# TASK DESCRIPTION
An exact repetition of the listing is required.
[DATA EXTRACT]
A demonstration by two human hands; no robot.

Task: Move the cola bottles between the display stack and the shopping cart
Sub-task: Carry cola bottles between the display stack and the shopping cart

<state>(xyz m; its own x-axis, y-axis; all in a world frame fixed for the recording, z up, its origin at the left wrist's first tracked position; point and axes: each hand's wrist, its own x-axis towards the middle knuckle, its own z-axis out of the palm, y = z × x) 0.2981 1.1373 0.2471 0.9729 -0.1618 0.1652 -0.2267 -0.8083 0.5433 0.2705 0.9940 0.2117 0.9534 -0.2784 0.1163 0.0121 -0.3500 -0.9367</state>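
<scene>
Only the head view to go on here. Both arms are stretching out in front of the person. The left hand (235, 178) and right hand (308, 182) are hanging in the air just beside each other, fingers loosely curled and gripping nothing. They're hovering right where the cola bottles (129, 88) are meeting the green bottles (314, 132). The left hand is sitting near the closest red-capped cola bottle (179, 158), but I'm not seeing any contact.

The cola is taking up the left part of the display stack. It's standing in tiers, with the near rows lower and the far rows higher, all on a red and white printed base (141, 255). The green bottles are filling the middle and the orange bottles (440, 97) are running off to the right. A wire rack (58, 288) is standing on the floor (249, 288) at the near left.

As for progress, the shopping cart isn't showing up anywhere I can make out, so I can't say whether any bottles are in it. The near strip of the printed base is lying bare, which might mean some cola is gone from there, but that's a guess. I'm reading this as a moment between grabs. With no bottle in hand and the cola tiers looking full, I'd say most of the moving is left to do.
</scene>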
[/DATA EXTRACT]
# ANSWER SPACE
A demonstration by two human hands; no robot.

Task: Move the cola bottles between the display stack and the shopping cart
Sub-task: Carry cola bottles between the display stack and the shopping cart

<state>(xyz m; its own x-axis, y-axis; all in a world frame fixed for the recording, z up, its origin at the left wrist's first tracked position; point and axes: each hand's wrist, its own x-axis towards the middle knuckle, its own z-axis out of the palm, y = z × x) 0.2981 1.1373 0.2471 0.9729 -0.1618 0.1652 -0.2267 -0.8083 0.5433 0.2705 0.9940 0.2117 0.9534 -0.2784 0.1163 0.0121 -0.3500 -0.9367</state>
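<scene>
Only the head view to go on here. Both arms are stretching out in front of the person. The left hand (235, 178) and right hand (308, 182) are hanging in the air just beside each other, fingers loosely curled and gripping nothing. They're hovering right where the cola bottles (129, 88) are meeting the green bottles (314, 132). The left hand is sitting near the closest red-capped cola bottle (179, 158), but I'm not seeing any contact.

The cola is taking up the left part of the display stack. It's standing in tiers, with the near rows lower and the far rows higher, all on a red and white printed base (141, 255). The green bottles are filling the middle and the orange bottles (440, 97) are running off to the right. A wire rack (58, 288) is standing on the floor (249, 288) at the near left.

As for progress, the shopping cart isn't showing up anywhere I can make out, so I can't say whether any bottles are in it. The near strip of the printed base is lying bare, which might mean some cola is gone from there, but that's a guess. I'm reading this as a moment between grabs. With no bottle in hand and the cola tiers looking full, I'd say most of the moving is left to do.
</scene>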

The requested output is complete.